Gift #2: A reminder that there's more than one way to skin a cat.
    • That feels lame somehow, I mean if there's an easier way to do something, who wouldn't choose that? But too bad, there it is, this is an opportunity for them to gain conviction in algebraic formulas. Deal with it.
  • I thought the easy part would be figuring out the formulas for the x and y intercepts of the linear function - in fact, I thought they'd already know them, considering these are gr 11 kids, and strong students, who have already studied the linear function for 2 years. WRONG:
    • They didn't know those formulas, or they didn't remember them. So okay, fine, we spent some time solving equations like  a|x - h| + k = 0, so they could use the same method to solve the linear equivalent. Well no one could! It was no problem for them to solve 2x + 3 = 0, but it was another thing entirely when they had to treat the a and k as if they were known numbers.
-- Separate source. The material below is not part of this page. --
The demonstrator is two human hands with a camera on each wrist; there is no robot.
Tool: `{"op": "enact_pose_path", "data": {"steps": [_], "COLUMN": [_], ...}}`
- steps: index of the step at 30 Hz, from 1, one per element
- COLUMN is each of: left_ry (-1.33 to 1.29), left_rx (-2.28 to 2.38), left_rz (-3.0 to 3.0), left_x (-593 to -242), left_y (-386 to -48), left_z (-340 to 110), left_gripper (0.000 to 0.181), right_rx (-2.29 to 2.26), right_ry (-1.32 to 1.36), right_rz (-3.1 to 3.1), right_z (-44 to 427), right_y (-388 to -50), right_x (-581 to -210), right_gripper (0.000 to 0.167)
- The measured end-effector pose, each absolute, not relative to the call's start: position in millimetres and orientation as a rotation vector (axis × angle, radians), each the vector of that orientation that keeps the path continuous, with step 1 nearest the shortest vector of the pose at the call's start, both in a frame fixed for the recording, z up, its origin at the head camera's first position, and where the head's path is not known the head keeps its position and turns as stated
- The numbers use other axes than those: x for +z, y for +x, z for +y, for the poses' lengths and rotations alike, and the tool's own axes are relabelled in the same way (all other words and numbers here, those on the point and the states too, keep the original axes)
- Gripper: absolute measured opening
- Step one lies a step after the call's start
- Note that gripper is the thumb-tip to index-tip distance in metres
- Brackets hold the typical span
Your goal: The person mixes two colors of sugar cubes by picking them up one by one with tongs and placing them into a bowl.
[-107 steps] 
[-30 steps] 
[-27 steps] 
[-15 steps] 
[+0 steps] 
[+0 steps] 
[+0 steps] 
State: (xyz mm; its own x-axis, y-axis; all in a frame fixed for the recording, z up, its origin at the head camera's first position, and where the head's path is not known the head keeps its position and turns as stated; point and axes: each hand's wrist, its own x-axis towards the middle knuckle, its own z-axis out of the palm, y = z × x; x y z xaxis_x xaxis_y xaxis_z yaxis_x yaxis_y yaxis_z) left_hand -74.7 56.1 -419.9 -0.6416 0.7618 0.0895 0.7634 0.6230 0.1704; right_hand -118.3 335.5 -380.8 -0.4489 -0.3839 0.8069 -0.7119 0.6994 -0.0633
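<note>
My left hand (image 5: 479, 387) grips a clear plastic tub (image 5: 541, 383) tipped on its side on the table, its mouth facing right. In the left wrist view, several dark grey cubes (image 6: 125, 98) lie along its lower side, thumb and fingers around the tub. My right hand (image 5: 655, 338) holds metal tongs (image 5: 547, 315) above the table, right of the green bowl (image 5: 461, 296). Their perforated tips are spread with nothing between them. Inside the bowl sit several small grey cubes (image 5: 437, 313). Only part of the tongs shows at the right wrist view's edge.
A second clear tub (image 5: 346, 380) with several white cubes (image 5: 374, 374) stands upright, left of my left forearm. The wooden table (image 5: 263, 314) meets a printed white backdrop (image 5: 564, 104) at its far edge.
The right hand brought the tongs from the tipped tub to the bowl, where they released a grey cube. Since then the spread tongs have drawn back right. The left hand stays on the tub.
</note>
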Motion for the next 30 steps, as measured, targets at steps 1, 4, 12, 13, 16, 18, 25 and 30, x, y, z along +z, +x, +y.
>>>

Gift # 3: A surprise - I found a huge gaping hole in their algebraic toolboxes! Let the mending begin....
    • I know that many people would say "Why get them to use formulas when it's more important that they understand and be able to figure it out from first principles?" But at this point, I think it's important for them to be able to generalize using algebra, and to use it to save time and cognitive load.
    • Besides, if they have to derive and then type in Z = (-k/a, 0) for the zero, and then immediately see that it works, then they get to own that formula, and believe it. And lo and behold, once that happened, I got a lot of "Oh! Cool! It works!"  It seemed like the idea that algebra always tells you the truth was new to them!
  • I thought that very few would try the bonus points, and I predicted who those few would be. I don't have the final versions yet, they're due tomorrow, but so far, RIGHT:
    • One student put in almost all of the bonus features PLUS checkboxes
    • One student wrote a text that contains, instead of inert letters, an object that changes with the sliders. I only just figured that one out last weekend.
    • One student couldn't figure something out so she went online and read the geogebra manual! I wept when I read that in her reflections.
    • The rest are doing the basic stuff, which is fine. It still feels like they're learning about the linear function in a whole new way.
I'll share their work and reflections here, once I get their permissions of course. For now, I plan to upload their work to geogebratube, or embed them right here, but once they have their own blogs going, they'll be doing all that themselves. Hmmmm.....I wonder if there are already any geogebras on geogebratube that came from students instead of teachers?